### What is needed:
When the line with "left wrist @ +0" turns up below, begin repeating exactly, and carry on through the line with "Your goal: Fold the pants"; no pictures go into the copy.

### Collected data:
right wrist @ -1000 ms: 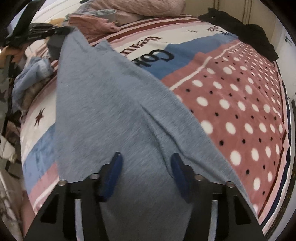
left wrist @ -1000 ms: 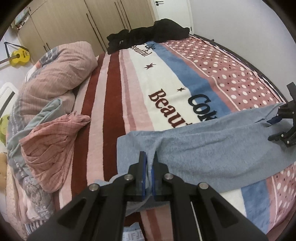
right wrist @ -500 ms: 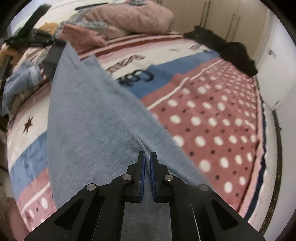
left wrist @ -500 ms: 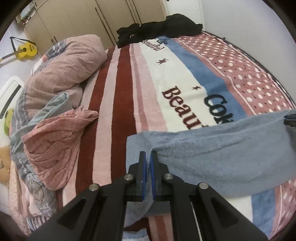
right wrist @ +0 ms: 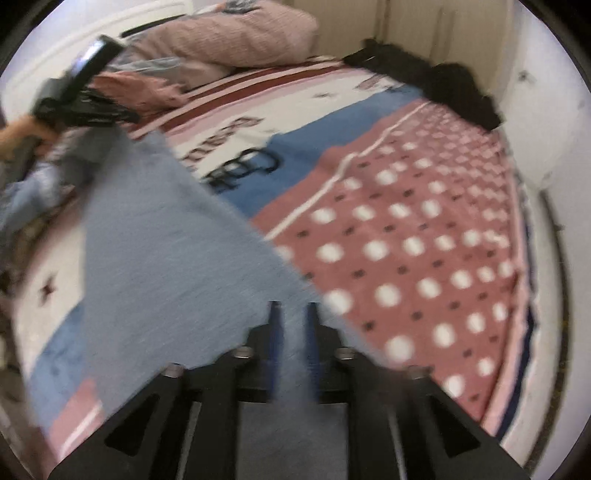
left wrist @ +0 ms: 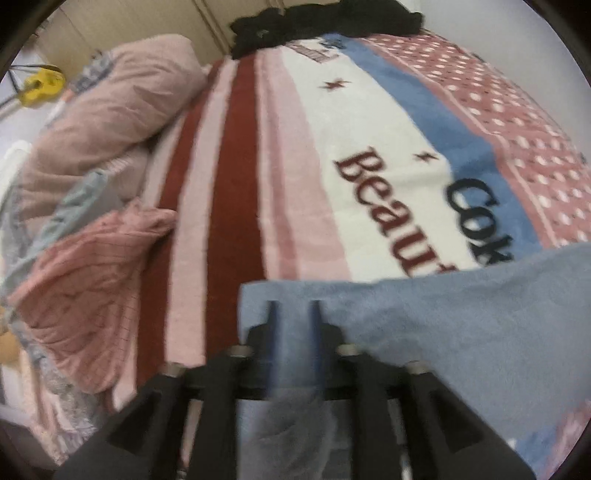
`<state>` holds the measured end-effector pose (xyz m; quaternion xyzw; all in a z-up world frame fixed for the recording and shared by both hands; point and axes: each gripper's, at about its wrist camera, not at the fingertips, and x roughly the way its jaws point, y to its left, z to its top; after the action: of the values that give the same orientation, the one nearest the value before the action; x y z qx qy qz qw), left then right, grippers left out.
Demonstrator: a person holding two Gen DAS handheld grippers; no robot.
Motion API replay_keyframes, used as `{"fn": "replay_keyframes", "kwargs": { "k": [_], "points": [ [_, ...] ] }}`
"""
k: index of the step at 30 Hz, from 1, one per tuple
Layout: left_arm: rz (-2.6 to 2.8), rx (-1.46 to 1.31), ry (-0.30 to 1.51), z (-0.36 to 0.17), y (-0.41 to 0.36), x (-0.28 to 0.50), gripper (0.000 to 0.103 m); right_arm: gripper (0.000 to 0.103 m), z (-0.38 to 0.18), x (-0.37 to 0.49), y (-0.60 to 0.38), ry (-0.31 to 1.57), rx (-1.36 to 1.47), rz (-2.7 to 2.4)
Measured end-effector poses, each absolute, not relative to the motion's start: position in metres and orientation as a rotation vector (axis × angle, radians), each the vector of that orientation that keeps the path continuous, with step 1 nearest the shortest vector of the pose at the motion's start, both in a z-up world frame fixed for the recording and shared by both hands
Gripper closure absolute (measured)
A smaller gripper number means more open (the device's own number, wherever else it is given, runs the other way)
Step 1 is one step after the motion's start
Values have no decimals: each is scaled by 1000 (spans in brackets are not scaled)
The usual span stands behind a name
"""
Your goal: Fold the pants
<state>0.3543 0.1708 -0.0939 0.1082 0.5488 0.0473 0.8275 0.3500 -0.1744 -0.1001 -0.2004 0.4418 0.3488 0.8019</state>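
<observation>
Light blue pants [left wrist: 443, 325] stretch across the near part of the bed, lifted between my two grippers. My left gripper [left wrist: 293, 314] has one end of the cloth between its blue pads, jaws slightly apart around the fabric. My right gripper [right wrist: 291, 315] holds the other end of the pants [right wrist: 166, 251] the same way. The left gripper also shows in the right wrist view [right wrist: 85, 103] at the far left, held by a hand. Both views are blurred by motion.
The bed has a striped and dotted blanket [left wrist: 369, 129] with lettering. A pink duvet [left wrist: 122, 110] and pink checked clothes [left wrist: 85, 280] lie at the left. Black clothes [left wrist: 325, 22] lie at the far end. A white wall [right wrist: 546, 110] runs along the right side.
The right gripper closed on the pants. Both grippers have lifted the cloth and moved it up over the bed; the jaws now show a slightly wider gap with cloth between.
</observation>
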Motion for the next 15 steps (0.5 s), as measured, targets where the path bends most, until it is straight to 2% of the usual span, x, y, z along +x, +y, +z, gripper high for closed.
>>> {"fn": "replay_keyframes", "kwargs": {
  "k": [1,2,3,5,8,10,12,14,15],
  "points": [
    [59,229,1180,-94,169,352,37,59,-102,347,-175,966,-445,786],
    [13,244,1184,-95,166,348,29,54,-104,345,-176,984,-461,805],
    [-1,265,1179,-96,163,345,28,50,-108,343,-176,1008,-475,820],
    [-46,282,1186,-99,157,341,28,50,-118,342,-175,1061,-512,834],
    [-117,280,1197,-102,147,337,28,44,-127,345,-175,1052,-536,810],
    [-163,307,1213,-106,137,335,28,35,-129,347,-174,1036,-529,808],
    [-199,353,1213,-108,126,329,28,33,-133,349,-171,1038,-539,803],
    [-229,378,1213,-108,119,325,28,41,-134,349,-169,1068,-536,811],
    [-230,382,1214,-108,118,324,29,48,-133,349,-169,1083,-528,831]
  ]
}}
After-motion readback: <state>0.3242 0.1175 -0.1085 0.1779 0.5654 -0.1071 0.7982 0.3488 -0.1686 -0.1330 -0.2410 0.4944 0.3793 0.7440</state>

### Exercise answer:
left wrist @ +0 ms: 
`<state>` holds the measured end-effector pose (xyz m; quaternion xyzw; all in a z-up world frame fixed for the recording and shared by both hands; point and axes: each gripper's, at about its wrist camera, not at the fingertips, and x roughly the way its jaws point, y to its left, z to its top; after the action: of the values that give the same orientation, the one nearest the value before the action; x y z qx qy qz qw), left then right, grippers left out.
Demonstrator: a person holding two Gen DAS handheld grippers; no robot.
Motion API replay_keyframes, used as `{"fn": "replay_keyframes", "kwargs": { "k": [_], "points": [ [_, ...] ] }}`
"""
k: index of the step at 30 Hz, from 1, one per tuple
Layout: left_arm: rz (-2.6 to 2.8), rx (-1.46 to 1.31), ry (-0.30 to 1.51), z (-0.36 to 0.17), y (-0.41 to 0.36), x (-0.28 to 0.50), gripper (0.000 to 0.103 m); right_arm: gripper (0.000 to 0.103 m), z (-0.38 to 0.18), x (-0.37 to 0.49), y (-0.60 to 0.38), ry (-0.31 to 1.57), rx (-1.36 to 1.47), rz (-2.7 to 2.4)
Measured end-effector poses, each absolute, not relative to the motion's start: position in metres and orientation as a rotation vector (axis × angle, radians), each the vector of that orientation that keeps the path continuous, with step 1 nearest the shortest vector of the pose at the motion's start, both in a z-up world frame fixed for the recording and shared by both hands
Gripper closure absolute (measured)
A smaller gripper number means more open (the device's own number, wherever else it is given, runs the other way)
Step 1 is one step after the motion's start
Values have no decimals: each is scaled by 1000 (spans in brackets are not scaled)
The usual span stands behind a name
"""
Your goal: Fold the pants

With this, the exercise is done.